The spokesman for the U.S. State Department Ned Price issued a statement on October 16 condemning the denial of permission by the Cuban government to hold the march. Meanwhile, U.S. Senator Marco Rubio (R-FL) extended his support for these anti-government protests soon after the news about these marches began circulating, while a couple of top advisers from the Biden administration have threatened more sanctions on the Cuban government for denying permission to hold the march on November 15.
As if that were not enough, more money has been raining in for such efforts against the Cuban government. In September 2021, the Biden administration gave almost 7 million dollars to 12 organizations that almost daily publicize the “civic march for change” in Cuba. Many analysts see the hidden hand of the “color revolutions” in this, which were exported by the West to the Russian periphery.
In addition to “moral,” political and financial support, the U.S. diplomats offer support in many ways to the anti-government movement in Cuba and occasionally serve as chauffeurs to the opposition. The only thing missing in terms of interference is a show like that of the U.S. Under Secretary of State Victoria Nuland, who distributed food to anti-government protesters in Independence Square, in the capital of Ukraine, Kiev, in 2013.
The March Is Not Disconnected From Other Processes
The march is just another episode in a more comprehensive strategy. The Biden administration has interpreted the combined effect of the pandemic, the global crisis and the economic blockade—plus the 243 additional measures imposed by the former U.S. President Donald Trump—as exceptional conditions that have hit Cuba even harder. No spies are required to realize that there are more queues, inflation and shortages in a country that has been managing shortages for 60 years, but it is also important to understand that the march does not have popular support within the country. Cuba is returning to normalcy with the opening of flights, families reuniting after being separated for two years, the return of students to schools and the revival of the national economy.

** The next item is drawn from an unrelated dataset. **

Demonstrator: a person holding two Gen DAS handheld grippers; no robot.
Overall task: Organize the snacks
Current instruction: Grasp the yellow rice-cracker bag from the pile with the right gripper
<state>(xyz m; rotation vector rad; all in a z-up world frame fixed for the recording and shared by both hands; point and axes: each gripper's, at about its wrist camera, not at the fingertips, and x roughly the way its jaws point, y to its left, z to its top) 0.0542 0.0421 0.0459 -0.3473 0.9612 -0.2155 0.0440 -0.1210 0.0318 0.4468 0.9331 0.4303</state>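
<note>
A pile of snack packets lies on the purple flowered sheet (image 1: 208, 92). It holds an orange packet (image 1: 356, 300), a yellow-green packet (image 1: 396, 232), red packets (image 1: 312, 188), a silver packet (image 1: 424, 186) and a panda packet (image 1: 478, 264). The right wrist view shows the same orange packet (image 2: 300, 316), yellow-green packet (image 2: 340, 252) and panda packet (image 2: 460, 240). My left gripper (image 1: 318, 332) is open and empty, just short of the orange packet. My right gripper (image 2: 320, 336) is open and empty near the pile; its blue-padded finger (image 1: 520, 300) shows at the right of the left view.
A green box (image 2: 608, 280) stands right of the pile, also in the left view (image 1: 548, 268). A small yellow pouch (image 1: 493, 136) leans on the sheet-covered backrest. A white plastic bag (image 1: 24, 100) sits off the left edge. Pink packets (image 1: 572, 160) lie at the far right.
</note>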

The Group Organizing the March Is Not Peaceful
The private Facebook group listed as the march organizer, Archipiélago, is anything but moderate. A large number of publications by the group support symbolic violence and political disqualification of those who defend the socialist project or celebrate some social achievements in Cuba. The debate in these spaces is not to modify opinions, but to stir up prejudices, instill hatred among Cubans as an exclusive source of legitimacy for a government that has led the country under very difficult conditions.
The repertoire is an unbridled McCarthyism and an inordinate impulse to indulge in stigmatization that are very common communicative practices in the current political climate of the United States, but alien to the political, cultural and idiosyncratic character of Cubans. Cuba’s Foreign Minister Bruno Rodríguez, on November 10, assured that Facebook could be sued for supporting the “dissident movement “ in Cuba, according to Reuters.
The Marches Are Not Synchronous
There is talk of the synchronization of the marches inside and outside of Cuba to promote change. But there is no such thing. In Cuba, there is definitely no atmosphere to support these marches, while the organizers of Florida speak of the participation of people from a hundred cities in the world on November 15, they have not specified the number of people who will do so.
In reality, those willing to participate in this type of anti-Castro chaos are usually few, but that does not matter. On April 30, 2020, an individual opened fire at the Cuban Embassy in Washington with an assault weapon, which led to the recalling of the foreign minister. On the night of July 27, two individuals threw a Molotov cocktail at the Cuban Embassy in Paris.
It’s Not What They Say
The conservative ghost of the far-right that travels the world and arrives in Cuba is not what it seems or what is visible to the naked eye. Behind the “non-violent march” mantra is the long shadow of the life-long reactionaries who now combine economic ultra-liberalism, conservative morality, empty concepts, and creative use of social media. They dream of ending the Cuban Revolution no later than November 15, while leaving a moral question unanswered: How is it possible to talk of a civil, peaceful and independent protest, if Washington is lubricating the route plan of the protest with threats and dollars?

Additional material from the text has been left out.